▸ **Try it**:
In the records below, find the line containing "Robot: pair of" and the line containing "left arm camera"; please repeat exactly the lines from one to the other, both included, and nothing more.

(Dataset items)
┌──

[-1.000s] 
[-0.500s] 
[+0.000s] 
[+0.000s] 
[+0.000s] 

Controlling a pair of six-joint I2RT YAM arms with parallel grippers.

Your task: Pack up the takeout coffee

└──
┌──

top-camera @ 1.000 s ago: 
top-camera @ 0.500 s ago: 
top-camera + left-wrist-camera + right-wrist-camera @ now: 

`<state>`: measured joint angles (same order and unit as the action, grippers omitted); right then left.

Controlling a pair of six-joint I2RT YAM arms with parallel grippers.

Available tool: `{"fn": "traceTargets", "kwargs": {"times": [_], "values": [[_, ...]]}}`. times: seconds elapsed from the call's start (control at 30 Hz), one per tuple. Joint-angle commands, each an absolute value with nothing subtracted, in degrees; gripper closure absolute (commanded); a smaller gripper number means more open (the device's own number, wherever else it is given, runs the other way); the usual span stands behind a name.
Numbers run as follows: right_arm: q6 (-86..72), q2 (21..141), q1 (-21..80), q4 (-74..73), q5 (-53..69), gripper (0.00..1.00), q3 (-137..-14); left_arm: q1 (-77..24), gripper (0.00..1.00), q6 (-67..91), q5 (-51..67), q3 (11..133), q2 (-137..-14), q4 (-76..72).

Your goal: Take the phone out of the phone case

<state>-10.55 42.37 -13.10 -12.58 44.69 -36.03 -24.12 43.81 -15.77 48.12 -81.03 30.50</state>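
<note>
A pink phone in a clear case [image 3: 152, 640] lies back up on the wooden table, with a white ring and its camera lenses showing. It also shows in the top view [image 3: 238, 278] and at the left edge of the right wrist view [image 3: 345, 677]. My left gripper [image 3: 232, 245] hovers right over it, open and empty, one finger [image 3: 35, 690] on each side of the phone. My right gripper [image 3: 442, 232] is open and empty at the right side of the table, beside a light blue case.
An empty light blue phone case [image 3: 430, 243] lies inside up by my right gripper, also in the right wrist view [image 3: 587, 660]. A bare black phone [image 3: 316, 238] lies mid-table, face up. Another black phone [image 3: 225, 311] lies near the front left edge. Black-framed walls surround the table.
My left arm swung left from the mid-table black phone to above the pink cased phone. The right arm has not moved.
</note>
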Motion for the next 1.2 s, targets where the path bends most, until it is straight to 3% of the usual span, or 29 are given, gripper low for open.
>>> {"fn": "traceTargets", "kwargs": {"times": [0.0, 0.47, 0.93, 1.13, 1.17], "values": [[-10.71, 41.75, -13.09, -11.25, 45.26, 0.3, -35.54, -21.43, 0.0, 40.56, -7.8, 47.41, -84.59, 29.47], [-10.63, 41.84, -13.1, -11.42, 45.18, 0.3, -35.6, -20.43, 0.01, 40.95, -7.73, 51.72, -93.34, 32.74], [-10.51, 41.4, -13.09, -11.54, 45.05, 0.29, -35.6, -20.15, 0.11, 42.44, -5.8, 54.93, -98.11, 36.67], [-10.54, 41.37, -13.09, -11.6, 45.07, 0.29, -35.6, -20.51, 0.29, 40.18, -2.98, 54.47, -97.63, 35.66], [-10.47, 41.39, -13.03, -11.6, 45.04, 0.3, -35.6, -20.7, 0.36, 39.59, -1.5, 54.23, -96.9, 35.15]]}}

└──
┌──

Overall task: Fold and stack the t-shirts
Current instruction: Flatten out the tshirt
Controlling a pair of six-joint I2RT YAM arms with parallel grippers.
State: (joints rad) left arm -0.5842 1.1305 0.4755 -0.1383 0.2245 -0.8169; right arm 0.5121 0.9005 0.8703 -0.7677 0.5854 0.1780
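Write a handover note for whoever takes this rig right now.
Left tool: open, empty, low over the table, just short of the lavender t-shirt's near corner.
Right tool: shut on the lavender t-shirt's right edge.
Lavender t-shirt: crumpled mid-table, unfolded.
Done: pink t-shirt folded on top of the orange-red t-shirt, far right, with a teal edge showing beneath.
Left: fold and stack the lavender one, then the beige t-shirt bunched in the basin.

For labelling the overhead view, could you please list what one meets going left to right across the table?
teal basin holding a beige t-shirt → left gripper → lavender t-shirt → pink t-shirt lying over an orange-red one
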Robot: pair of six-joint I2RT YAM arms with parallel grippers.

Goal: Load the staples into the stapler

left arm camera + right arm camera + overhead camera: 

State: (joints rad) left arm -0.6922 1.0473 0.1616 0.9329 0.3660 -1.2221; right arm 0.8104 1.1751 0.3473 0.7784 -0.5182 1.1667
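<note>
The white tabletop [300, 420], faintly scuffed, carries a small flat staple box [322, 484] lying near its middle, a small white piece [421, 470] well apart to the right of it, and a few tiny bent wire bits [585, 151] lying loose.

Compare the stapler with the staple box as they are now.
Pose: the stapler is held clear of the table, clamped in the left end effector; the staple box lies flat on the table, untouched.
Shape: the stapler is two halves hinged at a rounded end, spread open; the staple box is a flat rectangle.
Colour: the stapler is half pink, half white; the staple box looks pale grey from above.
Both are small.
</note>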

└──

▸ **Output of the task**:
Robot: pair of six-joint I2RT YAM arms with parallel grippers.

Goal: Load the staples into the stapler

left arm camera + right arm camera + overhead camera: 

The answer has been given, and the exercise is complete.